Your goal -
Where the records below show a line containing "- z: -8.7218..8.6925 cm", start copying; end with the line containing "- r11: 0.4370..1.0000", and copy it too.

Stored data:
▼
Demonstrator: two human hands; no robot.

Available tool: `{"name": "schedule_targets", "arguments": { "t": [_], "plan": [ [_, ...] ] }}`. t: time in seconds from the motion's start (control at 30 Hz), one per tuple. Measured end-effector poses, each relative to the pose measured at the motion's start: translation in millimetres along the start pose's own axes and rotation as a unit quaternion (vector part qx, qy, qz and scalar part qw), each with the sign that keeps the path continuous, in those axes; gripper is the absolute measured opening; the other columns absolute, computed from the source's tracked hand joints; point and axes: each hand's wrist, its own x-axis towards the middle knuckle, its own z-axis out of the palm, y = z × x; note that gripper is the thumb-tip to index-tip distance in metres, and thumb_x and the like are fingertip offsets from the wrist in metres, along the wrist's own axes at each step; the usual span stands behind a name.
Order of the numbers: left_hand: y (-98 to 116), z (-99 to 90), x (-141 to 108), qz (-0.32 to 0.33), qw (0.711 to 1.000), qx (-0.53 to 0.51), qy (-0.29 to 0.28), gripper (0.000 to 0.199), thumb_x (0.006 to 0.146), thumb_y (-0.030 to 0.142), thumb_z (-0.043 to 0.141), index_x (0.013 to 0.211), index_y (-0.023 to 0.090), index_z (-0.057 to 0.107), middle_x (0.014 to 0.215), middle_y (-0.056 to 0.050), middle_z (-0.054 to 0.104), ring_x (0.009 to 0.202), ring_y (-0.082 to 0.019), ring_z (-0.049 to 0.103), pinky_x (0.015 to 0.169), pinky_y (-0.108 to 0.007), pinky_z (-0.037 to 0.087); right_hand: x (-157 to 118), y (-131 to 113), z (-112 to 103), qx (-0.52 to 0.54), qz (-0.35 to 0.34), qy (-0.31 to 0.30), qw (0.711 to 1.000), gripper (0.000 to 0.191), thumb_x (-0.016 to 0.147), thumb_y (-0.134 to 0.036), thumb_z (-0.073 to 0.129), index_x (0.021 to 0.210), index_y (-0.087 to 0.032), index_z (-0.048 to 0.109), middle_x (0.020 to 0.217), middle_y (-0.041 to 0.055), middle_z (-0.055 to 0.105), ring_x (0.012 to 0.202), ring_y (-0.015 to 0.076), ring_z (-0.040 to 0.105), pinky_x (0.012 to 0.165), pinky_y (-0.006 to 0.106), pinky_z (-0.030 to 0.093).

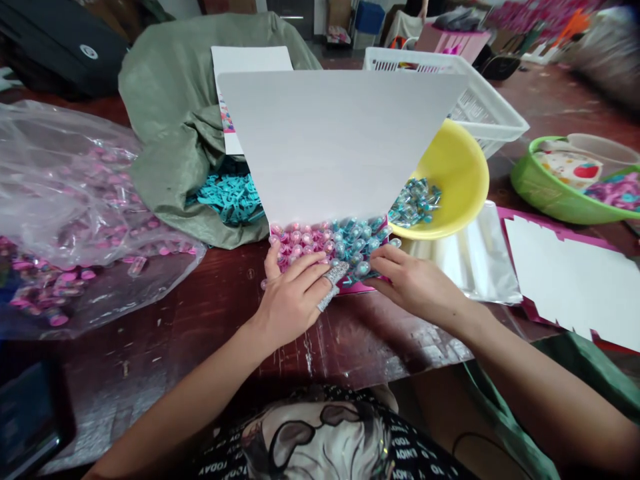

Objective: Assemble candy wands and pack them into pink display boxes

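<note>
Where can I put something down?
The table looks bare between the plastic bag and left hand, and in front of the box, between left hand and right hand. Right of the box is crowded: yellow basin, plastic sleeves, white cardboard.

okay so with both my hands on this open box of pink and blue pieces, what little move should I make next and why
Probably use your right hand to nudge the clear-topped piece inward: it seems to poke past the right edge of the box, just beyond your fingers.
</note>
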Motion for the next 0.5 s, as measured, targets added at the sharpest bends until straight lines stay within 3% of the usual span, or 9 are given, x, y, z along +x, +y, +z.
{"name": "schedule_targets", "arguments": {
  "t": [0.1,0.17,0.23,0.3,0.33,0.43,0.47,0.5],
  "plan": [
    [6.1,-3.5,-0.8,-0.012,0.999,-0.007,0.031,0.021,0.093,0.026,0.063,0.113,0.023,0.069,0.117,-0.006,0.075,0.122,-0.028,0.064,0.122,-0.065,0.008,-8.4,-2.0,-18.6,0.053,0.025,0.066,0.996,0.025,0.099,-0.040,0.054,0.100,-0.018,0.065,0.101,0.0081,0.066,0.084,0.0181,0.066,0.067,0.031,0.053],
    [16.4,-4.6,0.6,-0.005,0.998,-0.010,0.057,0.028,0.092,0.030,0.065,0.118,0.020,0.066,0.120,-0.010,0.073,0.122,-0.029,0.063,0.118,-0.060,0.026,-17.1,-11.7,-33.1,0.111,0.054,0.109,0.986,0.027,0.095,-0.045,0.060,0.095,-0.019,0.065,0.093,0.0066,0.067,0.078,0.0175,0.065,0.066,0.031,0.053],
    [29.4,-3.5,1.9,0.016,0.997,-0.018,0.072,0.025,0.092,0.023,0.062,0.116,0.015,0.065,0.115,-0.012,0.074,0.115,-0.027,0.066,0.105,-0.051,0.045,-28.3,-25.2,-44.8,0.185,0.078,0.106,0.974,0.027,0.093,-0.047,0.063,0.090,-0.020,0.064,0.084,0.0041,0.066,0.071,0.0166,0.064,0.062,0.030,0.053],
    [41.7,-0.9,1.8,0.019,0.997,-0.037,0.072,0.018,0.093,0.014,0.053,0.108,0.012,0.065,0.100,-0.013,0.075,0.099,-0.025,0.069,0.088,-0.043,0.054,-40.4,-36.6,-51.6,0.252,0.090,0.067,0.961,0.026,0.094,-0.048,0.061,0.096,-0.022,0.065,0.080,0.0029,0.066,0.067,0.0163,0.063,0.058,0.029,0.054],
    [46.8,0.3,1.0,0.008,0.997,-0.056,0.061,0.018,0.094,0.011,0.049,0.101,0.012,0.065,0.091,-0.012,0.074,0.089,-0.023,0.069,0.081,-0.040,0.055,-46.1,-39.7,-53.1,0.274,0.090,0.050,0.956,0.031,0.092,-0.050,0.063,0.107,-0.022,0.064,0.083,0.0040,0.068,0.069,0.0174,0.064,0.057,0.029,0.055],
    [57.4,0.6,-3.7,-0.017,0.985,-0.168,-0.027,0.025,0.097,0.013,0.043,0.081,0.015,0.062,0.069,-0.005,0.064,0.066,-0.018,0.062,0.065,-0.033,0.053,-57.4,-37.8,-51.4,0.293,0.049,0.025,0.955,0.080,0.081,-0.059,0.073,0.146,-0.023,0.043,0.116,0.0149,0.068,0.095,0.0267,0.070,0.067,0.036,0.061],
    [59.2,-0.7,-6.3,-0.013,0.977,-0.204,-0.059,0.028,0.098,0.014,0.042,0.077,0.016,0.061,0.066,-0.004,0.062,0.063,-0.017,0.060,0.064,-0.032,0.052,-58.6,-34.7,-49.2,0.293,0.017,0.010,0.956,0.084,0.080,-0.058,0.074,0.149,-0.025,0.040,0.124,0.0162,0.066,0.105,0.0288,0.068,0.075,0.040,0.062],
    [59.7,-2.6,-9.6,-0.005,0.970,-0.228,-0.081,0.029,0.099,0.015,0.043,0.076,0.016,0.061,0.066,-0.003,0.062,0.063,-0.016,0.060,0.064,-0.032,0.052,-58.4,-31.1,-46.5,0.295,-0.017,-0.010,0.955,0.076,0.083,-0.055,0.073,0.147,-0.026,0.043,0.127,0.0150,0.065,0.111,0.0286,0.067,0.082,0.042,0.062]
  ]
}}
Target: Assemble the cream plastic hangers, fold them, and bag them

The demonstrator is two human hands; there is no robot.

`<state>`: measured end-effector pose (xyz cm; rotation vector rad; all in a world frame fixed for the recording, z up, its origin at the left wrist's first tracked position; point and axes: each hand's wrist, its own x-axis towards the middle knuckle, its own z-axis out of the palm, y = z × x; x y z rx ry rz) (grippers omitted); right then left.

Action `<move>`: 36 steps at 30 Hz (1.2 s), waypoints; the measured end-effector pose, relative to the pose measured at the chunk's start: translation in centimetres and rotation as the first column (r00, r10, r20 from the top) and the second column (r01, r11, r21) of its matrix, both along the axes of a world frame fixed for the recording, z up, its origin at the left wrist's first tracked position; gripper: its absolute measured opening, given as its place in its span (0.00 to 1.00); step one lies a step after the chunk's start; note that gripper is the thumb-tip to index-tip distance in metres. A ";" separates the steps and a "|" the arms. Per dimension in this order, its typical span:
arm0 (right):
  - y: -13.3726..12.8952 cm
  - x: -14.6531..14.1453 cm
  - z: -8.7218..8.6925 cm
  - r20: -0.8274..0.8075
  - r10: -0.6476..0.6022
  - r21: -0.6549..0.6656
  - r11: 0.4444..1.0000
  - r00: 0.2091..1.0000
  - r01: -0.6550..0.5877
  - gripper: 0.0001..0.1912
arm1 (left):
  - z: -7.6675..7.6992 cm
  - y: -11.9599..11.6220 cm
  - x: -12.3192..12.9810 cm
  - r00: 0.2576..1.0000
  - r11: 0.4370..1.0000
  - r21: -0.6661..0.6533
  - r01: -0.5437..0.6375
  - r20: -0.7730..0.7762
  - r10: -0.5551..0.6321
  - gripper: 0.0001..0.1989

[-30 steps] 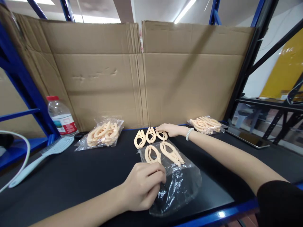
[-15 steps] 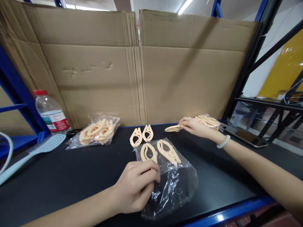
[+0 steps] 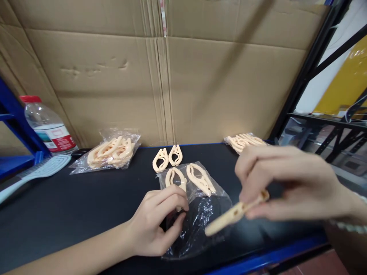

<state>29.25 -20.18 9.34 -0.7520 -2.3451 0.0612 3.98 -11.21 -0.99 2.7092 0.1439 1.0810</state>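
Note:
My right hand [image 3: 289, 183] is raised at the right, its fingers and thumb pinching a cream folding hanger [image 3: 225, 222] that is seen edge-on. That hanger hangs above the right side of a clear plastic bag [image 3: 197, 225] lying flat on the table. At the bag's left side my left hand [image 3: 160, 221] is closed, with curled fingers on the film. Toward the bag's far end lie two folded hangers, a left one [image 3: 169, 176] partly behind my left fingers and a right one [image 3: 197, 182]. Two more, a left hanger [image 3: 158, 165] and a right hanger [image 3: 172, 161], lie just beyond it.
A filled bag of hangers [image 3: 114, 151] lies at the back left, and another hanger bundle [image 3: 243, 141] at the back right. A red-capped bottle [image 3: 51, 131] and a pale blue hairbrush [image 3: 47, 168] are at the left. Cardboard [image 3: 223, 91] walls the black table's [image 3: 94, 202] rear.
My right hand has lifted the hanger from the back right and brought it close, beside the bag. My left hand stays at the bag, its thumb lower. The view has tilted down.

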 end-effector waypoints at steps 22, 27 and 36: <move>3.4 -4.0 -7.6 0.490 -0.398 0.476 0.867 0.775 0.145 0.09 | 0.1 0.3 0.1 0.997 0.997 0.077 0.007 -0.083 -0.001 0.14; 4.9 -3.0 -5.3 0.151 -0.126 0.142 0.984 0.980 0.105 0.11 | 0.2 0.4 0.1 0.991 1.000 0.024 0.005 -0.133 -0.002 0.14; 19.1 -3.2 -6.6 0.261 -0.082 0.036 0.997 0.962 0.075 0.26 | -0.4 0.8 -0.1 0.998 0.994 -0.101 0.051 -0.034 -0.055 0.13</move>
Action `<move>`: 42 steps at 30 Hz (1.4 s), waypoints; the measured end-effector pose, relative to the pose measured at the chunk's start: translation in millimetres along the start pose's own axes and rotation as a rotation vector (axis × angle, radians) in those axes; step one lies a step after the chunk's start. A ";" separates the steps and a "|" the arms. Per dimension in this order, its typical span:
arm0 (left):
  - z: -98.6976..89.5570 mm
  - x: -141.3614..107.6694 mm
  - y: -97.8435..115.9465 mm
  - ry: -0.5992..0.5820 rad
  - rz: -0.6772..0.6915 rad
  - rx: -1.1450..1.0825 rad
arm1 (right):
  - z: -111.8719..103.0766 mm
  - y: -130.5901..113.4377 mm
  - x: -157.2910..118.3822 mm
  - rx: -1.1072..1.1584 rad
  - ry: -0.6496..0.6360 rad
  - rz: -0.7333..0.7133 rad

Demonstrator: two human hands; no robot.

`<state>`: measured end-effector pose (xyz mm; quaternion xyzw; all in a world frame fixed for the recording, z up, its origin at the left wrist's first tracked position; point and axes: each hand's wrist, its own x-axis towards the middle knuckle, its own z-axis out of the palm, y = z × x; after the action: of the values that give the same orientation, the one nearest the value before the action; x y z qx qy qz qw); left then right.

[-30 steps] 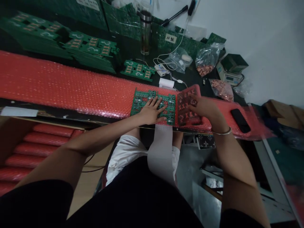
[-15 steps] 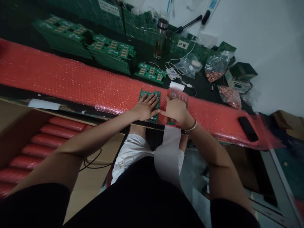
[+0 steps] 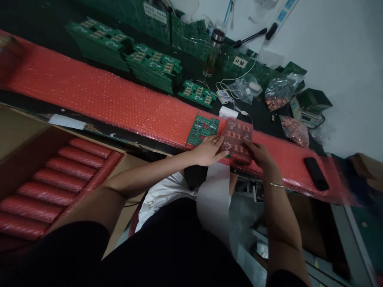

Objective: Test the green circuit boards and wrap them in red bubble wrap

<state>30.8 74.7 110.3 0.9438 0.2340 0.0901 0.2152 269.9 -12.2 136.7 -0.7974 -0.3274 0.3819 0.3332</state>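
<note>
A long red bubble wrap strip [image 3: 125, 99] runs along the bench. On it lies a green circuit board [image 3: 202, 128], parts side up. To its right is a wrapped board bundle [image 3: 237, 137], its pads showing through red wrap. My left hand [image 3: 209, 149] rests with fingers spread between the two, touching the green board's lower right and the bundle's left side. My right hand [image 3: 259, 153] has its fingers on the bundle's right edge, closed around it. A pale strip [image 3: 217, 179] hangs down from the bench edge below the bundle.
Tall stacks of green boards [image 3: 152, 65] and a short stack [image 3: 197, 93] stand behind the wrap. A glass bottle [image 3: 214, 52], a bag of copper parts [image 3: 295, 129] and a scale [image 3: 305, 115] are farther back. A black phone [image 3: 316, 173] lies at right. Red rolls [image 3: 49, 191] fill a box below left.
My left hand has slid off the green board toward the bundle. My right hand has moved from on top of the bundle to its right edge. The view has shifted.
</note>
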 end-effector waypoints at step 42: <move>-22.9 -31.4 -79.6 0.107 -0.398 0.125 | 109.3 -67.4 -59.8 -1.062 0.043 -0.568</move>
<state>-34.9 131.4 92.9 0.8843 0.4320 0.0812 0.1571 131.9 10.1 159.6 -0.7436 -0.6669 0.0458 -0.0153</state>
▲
Solution to the problem -
  - z: -8.7218..8.6925 cm
  - r20: -0.8274..0.8075
  - r10: -0.6476..0.6022
  - r21: -0.6549..0.6656
  - r11: 0.4444..1.0000
  - r00: 0.2091..1.0000
  - r01: -0.6550..0.5877
  - gripper: 0.0001..0.1912
arm1 (left):
  - z: -7.6675..7.6992 cm
  - y: -11.9599..11.6220 cm
  - x: -12.3192..12.9810 cm
  - r00: 0.2576..1.0000
  - r11: 0.4370..1.0000

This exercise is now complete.